WORK ITEM - Go through the listing and transcribe each line exactly.

DATASET EXCERPTS -
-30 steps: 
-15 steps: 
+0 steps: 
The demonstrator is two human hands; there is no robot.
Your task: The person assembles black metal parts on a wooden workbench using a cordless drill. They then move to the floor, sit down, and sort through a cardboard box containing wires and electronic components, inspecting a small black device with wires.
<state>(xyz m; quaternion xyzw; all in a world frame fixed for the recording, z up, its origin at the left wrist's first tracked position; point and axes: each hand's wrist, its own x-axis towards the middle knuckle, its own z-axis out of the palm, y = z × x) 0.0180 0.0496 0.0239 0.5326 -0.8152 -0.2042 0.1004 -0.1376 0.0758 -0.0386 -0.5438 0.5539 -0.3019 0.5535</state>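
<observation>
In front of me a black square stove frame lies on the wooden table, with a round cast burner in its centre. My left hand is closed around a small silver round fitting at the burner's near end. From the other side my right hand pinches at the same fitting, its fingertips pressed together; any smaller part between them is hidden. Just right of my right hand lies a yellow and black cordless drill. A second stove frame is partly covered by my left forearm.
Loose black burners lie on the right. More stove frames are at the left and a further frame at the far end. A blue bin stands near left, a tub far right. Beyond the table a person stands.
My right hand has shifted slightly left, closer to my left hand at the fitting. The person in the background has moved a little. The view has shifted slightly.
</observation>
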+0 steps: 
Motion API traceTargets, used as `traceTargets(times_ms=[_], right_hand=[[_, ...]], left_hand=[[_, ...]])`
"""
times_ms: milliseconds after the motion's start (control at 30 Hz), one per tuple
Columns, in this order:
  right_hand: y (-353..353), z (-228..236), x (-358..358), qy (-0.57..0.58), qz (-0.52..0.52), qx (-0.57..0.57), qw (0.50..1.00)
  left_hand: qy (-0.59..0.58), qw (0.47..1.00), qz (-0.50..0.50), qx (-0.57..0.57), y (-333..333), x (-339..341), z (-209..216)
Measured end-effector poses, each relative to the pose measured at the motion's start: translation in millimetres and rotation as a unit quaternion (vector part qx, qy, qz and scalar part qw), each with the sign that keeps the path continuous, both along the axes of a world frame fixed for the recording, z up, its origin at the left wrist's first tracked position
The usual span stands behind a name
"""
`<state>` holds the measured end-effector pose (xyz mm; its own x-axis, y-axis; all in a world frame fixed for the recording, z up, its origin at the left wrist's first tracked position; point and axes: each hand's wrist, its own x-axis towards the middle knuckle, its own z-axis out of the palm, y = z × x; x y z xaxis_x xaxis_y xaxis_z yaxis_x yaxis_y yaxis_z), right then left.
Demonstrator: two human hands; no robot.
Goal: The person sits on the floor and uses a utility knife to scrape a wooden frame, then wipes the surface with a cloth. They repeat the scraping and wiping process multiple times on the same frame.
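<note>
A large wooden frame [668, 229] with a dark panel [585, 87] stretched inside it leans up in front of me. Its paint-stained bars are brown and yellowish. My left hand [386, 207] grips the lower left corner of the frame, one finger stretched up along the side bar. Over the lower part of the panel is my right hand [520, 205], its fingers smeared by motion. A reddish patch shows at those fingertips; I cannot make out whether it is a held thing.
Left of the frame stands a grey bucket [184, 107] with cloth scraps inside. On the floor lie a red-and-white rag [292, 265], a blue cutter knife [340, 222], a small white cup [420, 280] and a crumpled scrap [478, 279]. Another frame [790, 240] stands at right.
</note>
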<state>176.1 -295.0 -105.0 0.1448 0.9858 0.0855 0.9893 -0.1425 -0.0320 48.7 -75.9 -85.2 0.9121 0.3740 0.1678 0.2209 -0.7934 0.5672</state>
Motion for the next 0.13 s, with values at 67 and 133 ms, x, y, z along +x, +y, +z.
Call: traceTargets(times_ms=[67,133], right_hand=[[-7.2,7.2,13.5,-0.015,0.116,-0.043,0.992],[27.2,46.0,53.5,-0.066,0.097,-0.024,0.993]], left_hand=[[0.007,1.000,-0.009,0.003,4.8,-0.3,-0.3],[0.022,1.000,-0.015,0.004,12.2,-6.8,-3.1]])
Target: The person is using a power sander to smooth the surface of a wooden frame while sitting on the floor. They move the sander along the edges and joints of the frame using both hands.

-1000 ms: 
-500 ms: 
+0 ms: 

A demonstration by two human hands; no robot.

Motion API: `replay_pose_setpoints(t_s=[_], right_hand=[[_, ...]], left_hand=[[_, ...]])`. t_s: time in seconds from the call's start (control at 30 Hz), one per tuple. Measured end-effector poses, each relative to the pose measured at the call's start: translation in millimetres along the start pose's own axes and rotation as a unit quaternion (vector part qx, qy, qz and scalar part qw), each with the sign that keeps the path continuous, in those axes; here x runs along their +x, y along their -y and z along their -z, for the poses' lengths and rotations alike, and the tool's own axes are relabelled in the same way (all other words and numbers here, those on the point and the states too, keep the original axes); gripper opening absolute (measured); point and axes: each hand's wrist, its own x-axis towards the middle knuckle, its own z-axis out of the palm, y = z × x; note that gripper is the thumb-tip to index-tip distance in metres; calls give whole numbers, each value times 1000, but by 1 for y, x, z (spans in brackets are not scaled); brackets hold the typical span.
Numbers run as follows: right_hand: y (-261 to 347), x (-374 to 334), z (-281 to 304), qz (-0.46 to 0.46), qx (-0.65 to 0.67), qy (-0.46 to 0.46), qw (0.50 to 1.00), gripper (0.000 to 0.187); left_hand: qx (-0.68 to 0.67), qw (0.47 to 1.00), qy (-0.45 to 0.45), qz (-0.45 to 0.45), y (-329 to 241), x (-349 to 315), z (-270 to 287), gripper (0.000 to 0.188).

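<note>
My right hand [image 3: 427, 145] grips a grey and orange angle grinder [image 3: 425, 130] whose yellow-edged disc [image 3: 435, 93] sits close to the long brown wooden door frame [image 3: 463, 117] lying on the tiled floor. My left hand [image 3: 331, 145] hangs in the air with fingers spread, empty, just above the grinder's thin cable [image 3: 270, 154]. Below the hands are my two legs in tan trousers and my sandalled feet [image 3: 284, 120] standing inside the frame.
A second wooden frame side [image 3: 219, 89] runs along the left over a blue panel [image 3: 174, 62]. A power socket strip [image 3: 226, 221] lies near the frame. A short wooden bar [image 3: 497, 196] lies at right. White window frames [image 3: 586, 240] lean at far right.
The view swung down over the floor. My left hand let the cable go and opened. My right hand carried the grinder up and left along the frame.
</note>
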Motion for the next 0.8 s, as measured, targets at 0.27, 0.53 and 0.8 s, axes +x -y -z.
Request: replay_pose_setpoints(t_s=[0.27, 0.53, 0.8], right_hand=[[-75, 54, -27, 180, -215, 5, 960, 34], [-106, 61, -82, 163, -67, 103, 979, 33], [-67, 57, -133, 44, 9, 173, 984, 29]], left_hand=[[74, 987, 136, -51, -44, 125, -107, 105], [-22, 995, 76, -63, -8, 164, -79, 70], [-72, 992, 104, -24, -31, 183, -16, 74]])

WRITTEN REPLY -
-30 steps: 
-15 steps: 
+0 steps: 
The demonstrator is two human hands; there is no robot.
Your task: The person assembles black metal parts on a wooden workbench using a cordless drill. They then move to the floor, sit down, and sort through a cardboard box containing wires and electronic components, inspecting a small black device with wires.
<state>(xyz m; quaternion xyzw; all in a world frame fixed for the recording, z up, its origin at the left wrist's first tracked position; point and axes: each hand's wrist, its own x-axis towards the middle knuckle, its own z-axis out of the palm, y = z × x) 0.0180 0.0496 0.0239 0.5326 -0.8152 -0.2042 0.1004 -0.1376 0.0758 -0.0386 -0.5438 0.5539 -0.3019 0.5535</state>
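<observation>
In front of me a black square stove frame lies on the wooden table, with a round cast burner in its centre. My left hand is closed around a small silver round fitting at the burner's near end. From the other side my right hand pinches at the same fitting, its fingertips pressed together; any smaller part between them is hidden. Just right of my right hand lies a yellow and black cordless drill. A second stove frame is partly covered by my left forearm.
Loose black burners lie on the right. More stove frames are at the left and a further frame at the far end. A blue bin stands near left, a tub far right. Beyond the table a person stands.
My right hand has shifted slightly left, closer to my left hand at the fitting. The person in the background has moved a little. The view has shifted slightly.
</observation>
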+0 steps: 
Motion API traceTargets, used as `traceTargets(times_ms=[_], right_hand=[[_, ...]], left_hand=[[_, ...]])`
"""
times_ms: milliseconds after the motion's start (control at 30 Hz), one per tuple
Columns, in this order:
  right_hand: y (-353..353), z (-228..236), x (-358..358), qy (-0.57..0.58), qz (-0.52..0.52), qx (-0.57..0.57), qw (0.50..1.00)
  left_hand: qy (-0.59..0.58), qw (0.47..1.00), qz (-0.50..0.50), qx (-0.57..0.57), y (-333..333), x (-339..341), z (-209..216)
Measured end-effector poses, each relative to the pose measured at the motion's start: translation in millimetres and rotation as a unit quaternion (vector part qx, qy, qz and scalar part qw), each with the sign that keeps the path continuous, both along the axes of a world frame fixed for the recording, z up, its origin at the left wrist's first tracked position
The usual span stands behind a name
"""
`<state>` holds the measured end-effector pose (xyz mm; its own x-axis, y-axis; all in a world frame fixed for the recording, z up, its origin at the left wrist's first tracked position; point and axes: each hand's wrist, its own x-axis towards the middle knuckle, its own z-axis out of the palm, y = z × x; x y z xaxis_x xaxis_y xaxis_z yaxis_x yaxis_y yaxis_z), right then left.
Demonstrator: two human hands; no robot.
Goal: The person sits on the floor and uses a utility knife to scrape a wooden frame, then wipes the surface with a cloth. They repeat the scraping and wiping process multiple times on the same frame.
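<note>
A large wooden frame [668, 229] with a dark panel [585, 87] stretched inside it leans up in front of me. Its paint-stained bars are brown and yellowish. My left hand [386, 207] grips the lower left corner of the frame, one finger stretched up along the side bar. Over the lower part of the panel is my right hand [520, 205], its fingers smeared by motion. A reddish patch shows at those fingertips; I cannot make out whether it is a held thing.
Left of the frame stands a grey bucket [184, 107] with cloth scraps inside. On the floor lie a red-and-white rag [292, 265], a blue cutter knife [340, 222], a small white cup [420, 280] and a crumpled scrap [478, 279]. Another frame [790, 240] stands at right.
</note>
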<state>176.1 -295.0 -105.0 0.1448 0.9858 0.0855 0.9893 -0.1425 -0.0320 48.7 -75.9 -85.2 0.9121 0.3740 0.1678 0.2209 -0.7934 0.5672</state>
Motion for the next 0.13 s, with values at 67 and 133 ms, x, y, z along +x, +y, +z.
Call: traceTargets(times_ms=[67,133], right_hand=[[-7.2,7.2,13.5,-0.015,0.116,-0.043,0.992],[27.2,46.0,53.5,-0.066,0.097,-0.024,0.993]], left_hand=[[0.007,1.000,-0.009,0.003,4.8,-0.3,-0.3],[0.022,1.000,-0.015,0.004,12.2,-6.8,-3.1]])
Target: The person is using a power sander to smooth the surface of a wooden frame while sitting on the floor. They move the sander along the edges and joints of the frame using both hands.

-1000 ms: 
-500 ms: 
+0 ms: 

A demonstration by two human hands; no robot.

Motion API: `replay_pose_setpoints(t_s=[_], right_hand=[[_, ...]], left_hand=[[_, ...]])`. t_s: time in seconds from the call's start (control at 30 Hz), one per tuple. Measured end-effector poses, each relative to the pose measured at the call's start: translation in millimetres along the start pose's own axes and rotation as a unit quaternion (vector part qx, qy, qz and scalar part qw), each with the sign that keeps the path continuous, in those axes; here x runs along their +x, y along their -y and z along their -z, for the poses' lengths and rotations alike, and the tool's own axes are relabelled in the same way (all other words and numbers here, those on the point and the states too, keep the original axes); gripper opening absolute (measured); point and axes: each hand's wrist, its own x-axis towards the middle knuckle, its own z-axis out of the palm, y = z × x; note that gripper is the thumb-tip to index-tip distance in metres; calls give whole numbers, each value times 1000, but by 1 for y, x, z (spans in brackets are not scaled); brackets hold the typical span.
Numbers run as follows: right_hand: y (-261 to 347), x (-374 to 334), z (-281 to 304), qz (-0.46 to 0.46), qx (-0.65 to 0.67), qy (-0.46 to 0.46), qw (0.50 to 1.00), gripper (0.000 to 0.187); left_hand: qx (-0.68 to 0.67), qw (0.47 to 1.00), qy (-0.45 to 0.45), qz (-0.45 to 0.45), y (-329 to 241), x (-349 to 315), z (-270 to 287), gripper (0.000 to 0.188).

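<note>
My right hand [image 3: 427, 145] grips a grey and orange angle grinder [image 3: 425, 130] whose yellow-edged disc [image 3: 435, 93] sits close to the long brown wooden door frame [image 3: 463, 117] lying on the tiled floor. My left hand [image 3: 331, 145] hangs in the air with fingers spread, empty, just above the grinder's thin cable [image 3: 270, 154]. Below the hands are my two legs in tan trousers and my sandalled feet [image 3: 284, 120] standing inside the frame.
A second wooden frame side [image 3: 219, 89] runs along the left over a blue panel [image 3: 174, 62]. A power socket strip [image 3: 226, 221] lies near the frame. A short wooden bar [image 3: 497, 196] lies at right. White window frames [image 3: 586, 240] lean at far right.
The view swung down over the floor. My left hand let the cable go and opened. My right hand carried the grinder up and left along the frame.
</note>
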Motion for the next 0.8 s, as measured, targets at 0.27, 0.53 and 0.8 s, axes +x -y -z.
Request: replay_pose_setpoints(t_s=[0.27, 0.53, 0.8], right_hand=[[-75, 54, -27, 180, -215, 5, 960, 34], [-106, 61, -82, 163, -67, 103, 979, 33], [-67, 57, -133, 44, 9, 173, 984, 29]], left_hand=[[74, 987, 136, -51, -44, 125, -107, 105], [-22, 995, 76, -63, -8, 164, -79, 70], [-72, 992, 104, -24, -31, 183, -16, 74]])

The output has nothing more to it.